Great Learning, an online professional education platform owned by edtech giant BYJU’S, saw its net loss swell 1.2 times to INR 357.3 crore in the financial year 2023 (FY23) compared to INR 292.5 crore in FY22.
Financial Highlights
Great Learning’s operating revenue increased by 44% to INR 287.5 crore in FY23 from INR 199.5 crore in FY22. However, its costs climbed by 41% in FY23, to INR 644.8 crore from INR 460.9 crore in FY22.
The company’s growing loss may be ascribed to rising marketing and advertising costs, which increased by 63% in FY23 to INR 452.1 crore from INR 278.6 crore in FY22. Great Learning also had increased personnel expenditures in FY23, totaling INR 141.7 crore, compared to INR 96.5 crore in FY22.
What is the Impact of BYJU’S Acquisition?
Great Learning’s financial record comes at a time when the edtech industry is experiencing a financing slowdown and a wave of consolidation. BYJU’S, which purchased Great Learning in 2021, has been under pressure to improve its financial performance and cut losses.
Great Learning is a significant development engine for BYJU, and the business hopes to make the online professional education platform profitable in the coming years.
Industry Challenges
In recent months, the edtech industry has faced a number of obstacles, including a decrease in investment, greater rivalry, and regulatory scrutiny. Due to these issues, some edtech businesses have been forced to stop or scale their operations.
Despite these obstacles, BYJU’S is optimistic about the edtech industry’s long-term potential. The business anticipates that demand for online education will continue to rise in the future years, owing to factors such as increased internet penetration and a growing desire for upskilling and reskilling.
BYJU’S’s Strategy
BYJU’S, a renowned edtech business in India, has been under pressure to improve its financial performance and cut losses. To overcome these difficulties, the business has established three critical strategies:
- Operational Consolidation: In recent months, BYJU’S has been consolidating its operations by closing or combining some of its subsidiaries. This combination is projected to result in cost savings and increased overall profitability for the organization.
- Profitability Focus: In recent quarters, BYJU’S has moved its focus from expansion to profitability. The corporation is taking measures to minimise its marketing and advertising expenditures, which have historically been a primary source of its losses.
- Expansion into New Markets: BYJU’S is growing into new markets, both locally and globally. The firm is focusing on markets with a strong demand for online education and has launched various new efforts to attract new consumers.
- Raising New Capital: BYJU’S is looking at new methods to fund its expansion objectives. The firm has been in negotiations with possible investors and is exploring an initial public offering (IPO).
- Investing in Technology Infrastructure: BYJU’S is substantially investing in technology infrastructure to support its expansion objectives. The corporation is updating its data centres and creating new artificial intelligence (AI) and machine learning (ML) capabilities.
- Product Portfolio Diversification: BYJU’S is expanding its product portfolio by offering a broader selection of courses and learning solutions. In addition, the organization is focusing on new consumer categories such as corporate learners and professionals.

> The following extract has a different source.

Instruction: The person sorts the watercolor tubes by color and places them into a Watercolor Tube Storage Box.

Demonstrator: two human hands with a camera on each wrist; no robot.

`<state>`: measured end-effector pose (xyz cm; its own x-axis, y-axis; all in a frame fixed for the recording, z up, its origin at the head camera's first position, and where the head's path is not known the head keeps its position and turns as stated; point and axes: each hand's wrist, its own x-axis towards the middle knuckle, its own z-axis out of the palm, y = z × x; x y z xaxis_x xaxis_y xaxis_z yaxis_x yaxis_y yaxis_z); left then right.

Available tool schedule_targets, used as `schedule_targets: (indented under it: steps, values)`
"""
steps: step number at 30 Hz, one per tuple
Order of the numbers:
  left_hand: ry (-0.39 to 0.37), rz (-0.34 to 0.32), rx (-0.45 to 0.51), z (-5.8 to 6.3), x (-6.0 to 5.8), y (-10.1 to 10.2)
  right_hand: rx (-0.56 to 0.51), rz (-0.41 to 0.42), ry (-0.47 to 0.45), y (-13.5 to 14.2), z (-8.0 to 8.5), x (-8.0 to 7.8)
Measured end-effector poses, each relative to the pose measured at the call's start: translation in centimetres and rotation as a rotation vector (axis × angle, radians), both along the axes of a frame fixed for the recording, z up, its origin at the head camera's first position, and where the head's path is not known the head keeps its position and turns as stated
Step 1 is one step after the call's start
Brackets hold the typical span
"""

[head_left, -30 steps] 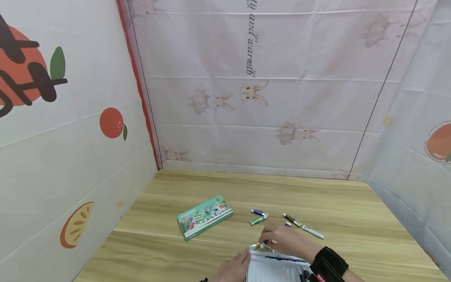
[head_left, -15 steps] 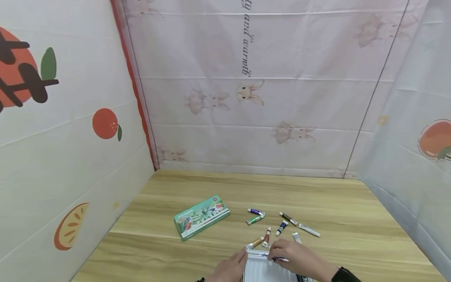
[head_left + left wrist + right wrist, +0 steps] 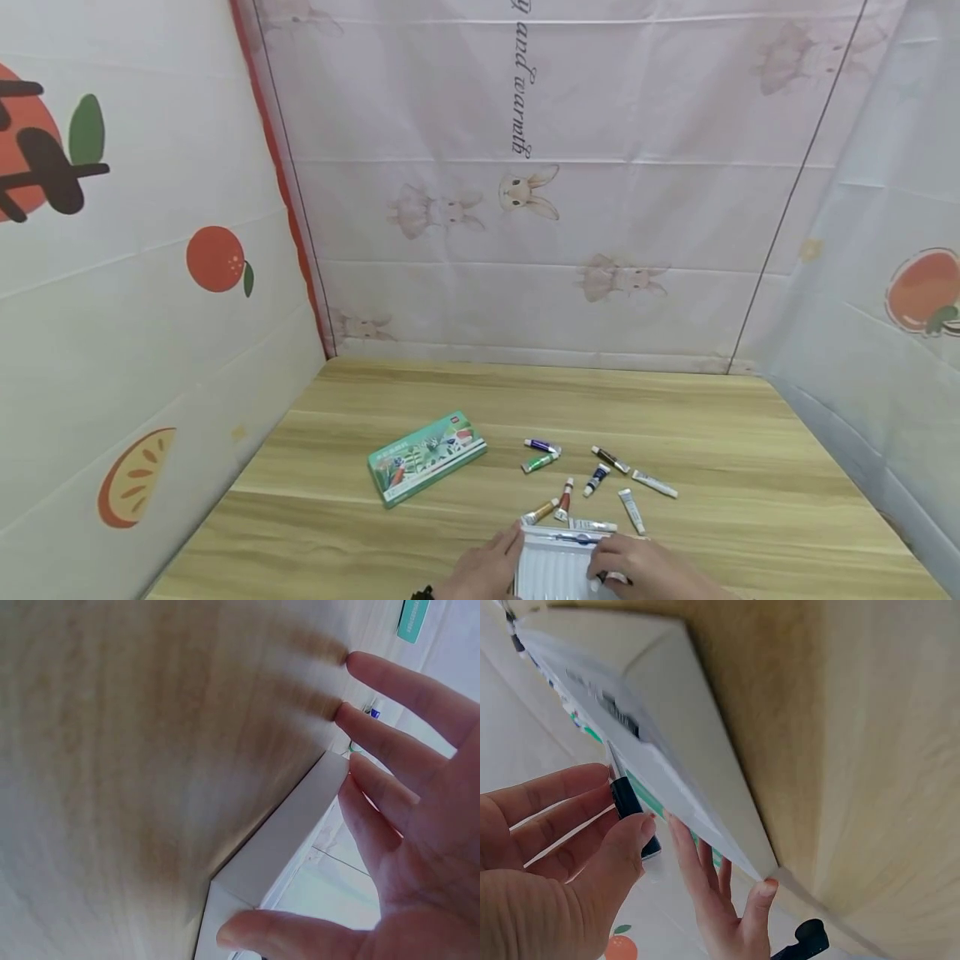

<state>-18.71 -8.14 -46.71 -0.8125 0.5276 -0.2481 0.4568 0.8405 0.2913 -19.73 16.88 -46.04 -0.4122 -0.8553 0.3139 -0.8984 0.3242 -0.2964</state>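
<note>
A white ribbed tray sits at the near edge of the head view, partly cut off by the frame. My left hand touches its left side; in the left wrist view the thumb is at the near corner of the white wall and the straight fingers reach toward the far corner. Over the tray's right part, my right hand pinches a small dark paint tube between thumb and fingertips. The tube's silver end points toward the tray in the right wrist view. Dark tubes show inside the tray there.
Beyond the tray lie scattered paint tubes: red, ochre, blue, green, purple, brown and several white-bodied ones. A teal paint box lies farther left. Printed cloth walls enclose the table.
My right hand has come from beyond the tray's back rim to over its right side, carrying the dark paint tube. The left hand stays at the tray's left side.
</note>
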Motion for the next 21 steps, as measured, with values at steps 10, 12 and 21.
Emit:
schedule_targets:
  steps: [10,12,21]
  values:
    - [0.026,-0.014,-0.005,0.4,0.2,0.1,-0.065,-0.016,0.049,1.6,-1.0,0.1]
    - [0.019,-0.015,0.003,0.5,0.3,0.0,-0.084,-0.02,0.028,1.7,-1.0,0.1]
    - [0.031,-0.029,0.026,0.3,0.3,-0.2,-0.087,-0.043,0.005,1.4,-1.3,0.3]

- Strong Partnerships: BYJU’s is forming strong alliances with universities, schools, and other educational institutions. These collaborations will allow the organization to reach a larger audience and extend its course offerings.
- Improving User Experience: BYJU’S is dedicated to offering a positive user experience. The firm is investing in new features and increasing the platform’s general usefulness.
BYJU’s approach is centered on tackling the industry’s issues and capitalizing on the rising demand for online education. The company’s capacity to effectively execute its plan will be determined by its ability to control expenses, grow its reach, and produce innovative goods and services.
Conclusion
The growing loss of Great Learning is reason for alarm, but BYJU’s remains optimistic about the online professional education platform’s long-term prospects. The corporation is working to improve its financial performance and cut losses, and it is also looking for new methods to obtain funds. The success of BYJU’s plan will be determined by its ability to negotiate the edtech industry’s hurdles and capitalise on the rising demand for online education.
In addition to the foregoing, here are some more elements to consider including in your article:
- Great Learning is a renowned online professional education platform in India.
- The organisation provides a diverse selection of courses in areas such as business, technology, and design.
- Great Learning has a significant presence in India and has collaborated with a number of prestigious colleges and institutes.
- The firm is suffering difficulties as a result of the edtech industry’s slump.
- BYJU’S intends to make Great Learning profitable in the future years.